Cells sold today as polymer batteries are pouch cells. Unlike lithium-ion cylindrical cells, which have a rigid metal case, pouch cells have a flexible, foil-type (polymer laminate) case. In cylindrical cells, the rigid case presses the electrodes and the separator onto each other; whereas in polymer cells this external pressure is not required (or often used) because the electrode sheets and the separator sheets are laminated onto each other.
Since individual pouch cells have no strong metal casing, by themselves they are over 20% lighter than equivalent cylindrical cells. However, all Li-Ion cells expand at high levels of state of charge (SOC); if uncontained, this may result in delamination, and reduction of reliability and cycle life; the case of cylindrical cells provides that containment, while pouch cells, by themselves, are not contained. Therefore, to achieve the rated performance, a battery composed of pouch cells must include an overall, strong, external casing to retain its shape.[1]
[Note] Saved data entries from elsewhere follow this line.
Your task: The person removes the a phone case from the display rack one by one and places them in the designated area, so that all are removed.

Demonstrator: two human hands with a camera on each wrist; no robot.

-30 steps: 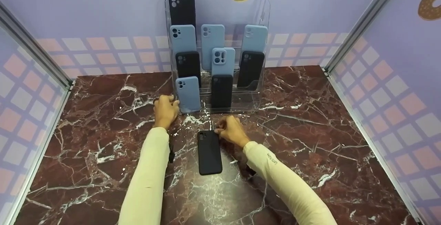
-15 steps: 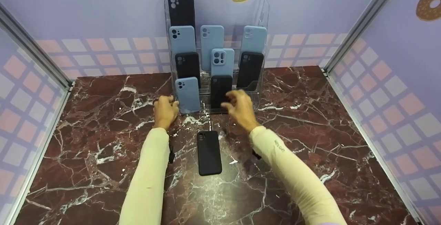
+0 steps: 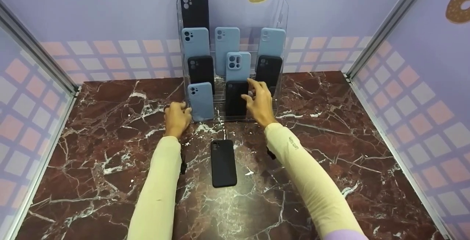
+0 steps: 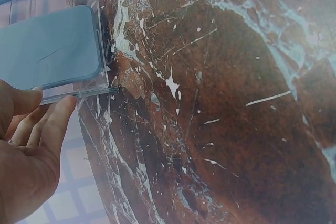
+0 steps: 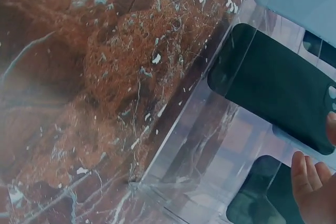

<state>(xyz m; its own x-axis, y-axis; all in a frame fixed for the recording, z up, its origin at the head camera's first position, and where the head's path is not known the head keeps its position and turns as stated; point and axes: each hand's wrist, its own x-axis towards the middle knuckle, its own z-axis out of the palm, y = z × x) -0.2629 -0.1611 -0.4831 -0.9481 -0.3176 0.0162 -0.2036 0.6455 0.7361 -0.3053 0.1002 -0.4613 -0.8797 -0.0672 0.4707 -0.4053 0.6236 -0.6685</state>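
Note:
In the head view my left hand (image 3: 177, 119) is at the left side of a clear stepped display stand (image 3: 270, 108). The left wrist view shows its thumb and fingers pinching the stand's clear side panel (image 4: 79, 94), beside a light blue phone case (image 3: 200, 101). My right hand (image 3: 260, 102) is at the right edge of a black phone case (image 3: 235, 102) in the front row, thumb and fingers spread, its thumb near the upper part. Whether it touches the case is unclear. Another black phone case (image 3: 223, 163) lies flat on the table before the stand.
Higher steps hold more light blue and black cases, among them a blue case with a large camera frame (image 3: 238, 65) behind the front black one. The dark red marble table (image 3: 330, 151) ends at a patterned back wall (image 3: 147, 54); metal-edged side panels flank it.
My right hand has left the upper edge of the flat black case and moved forward to the front-row black case. The left hand has stayed at the stand's side.

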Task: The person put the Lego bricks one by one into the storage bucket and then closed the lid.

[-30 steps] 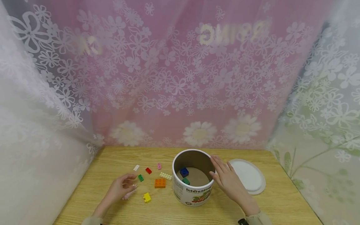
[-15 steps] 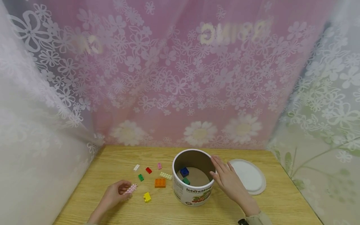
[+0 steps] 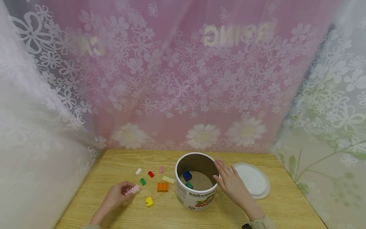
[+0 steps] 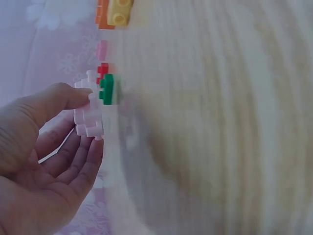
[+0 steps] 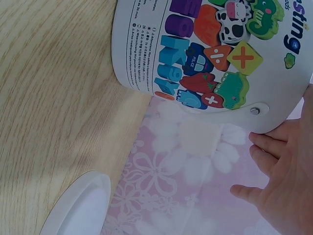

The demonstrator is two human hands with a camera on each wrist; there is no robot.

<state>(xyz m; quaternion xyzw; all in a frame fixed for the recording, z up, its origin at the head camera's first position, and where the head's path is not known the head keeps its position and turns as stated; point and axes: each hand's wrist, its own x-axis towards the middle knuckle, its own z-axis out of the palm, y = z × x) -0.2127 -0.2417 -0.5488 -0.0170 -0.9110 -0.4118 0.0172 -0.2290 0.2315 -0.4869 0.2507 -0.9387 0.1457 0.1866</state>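
Observation:
My left hand [image 3: 115, 196] pinches a light pink building brick [image 3: 132, 190] with many studs between thumb and fingers. In the left wrist view the thumb lies on one side of the pink brick [image 4: 89, 115] and the fingers on the other, above the table. My right hand [image 3: 234, 187] rests its straight fingers on the right rim of a round printed bucket [image 3: 197, 200]. Inside the bucket lie a blue brick [image 3: 187, 175] and a green brick [image 3: 189, 184]. The right wrist view shows the bucket's printed wall [image 5: 200, 29] and the fingertips against it.
Left of the bucket lie an orange brick [image 3: 162, 187], a yellow one [image 3: 149, 201], a cream one [image 3: 168, 179], a green one [image 3: 143, 181], a red one [image 3: 151, 174], a white one [image 3: 138, 171] and a small pink one [image 3: 161, 170]. A white lid [image 3: 253, 179] lies at right.
My left hand has taken hold of the light pink brick and raised it slightly, its studs now showing. The right hand and the bucket have stayed in place.

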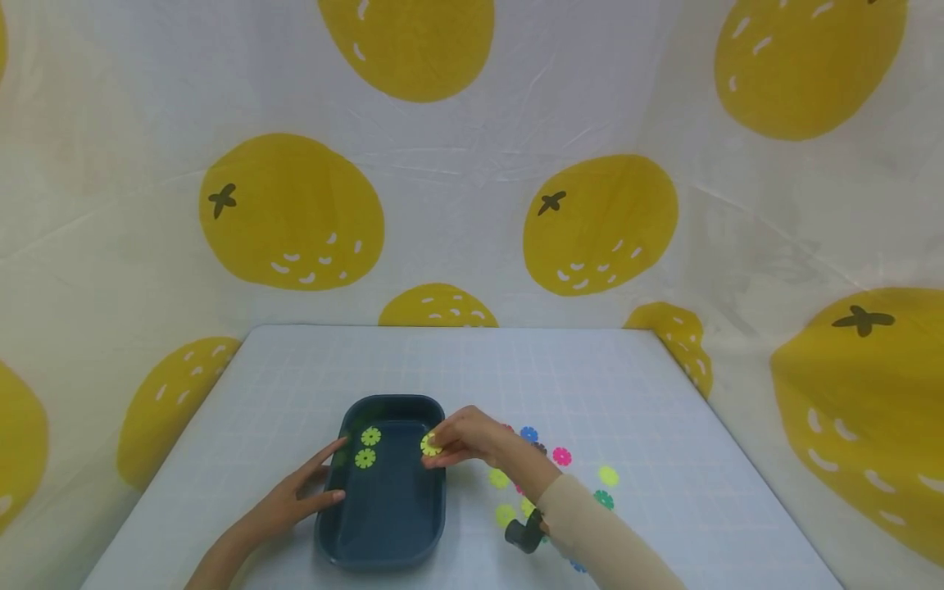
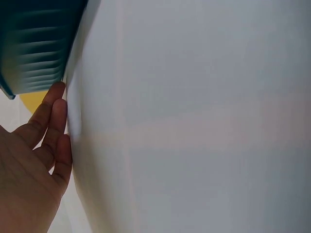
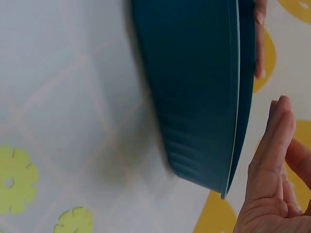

The voltage of a Li-poly cell varies from about 2.7 V (discharged) to about 4.23 V (fully charged), and Li-poly cells have to be protected from overcharge by limiting the applied voltage to no more than 4.235 V per cell used in a series combination. Overcharging a Li-poly battery can cause an explosion or fire. During discharge on load, the load has to be removed as soon as the voltage drops below approximately 3.0 V per cell (used in a series combination), or else the battery will subsequently no longer accept a full charge and may experience problems holding voltage under load. Li-poly batteries can be protected by circuitry that prevents over-charge and deep-discharge as with other lithium-ion batteries, which are also harmed by under-voltage and over-voltage.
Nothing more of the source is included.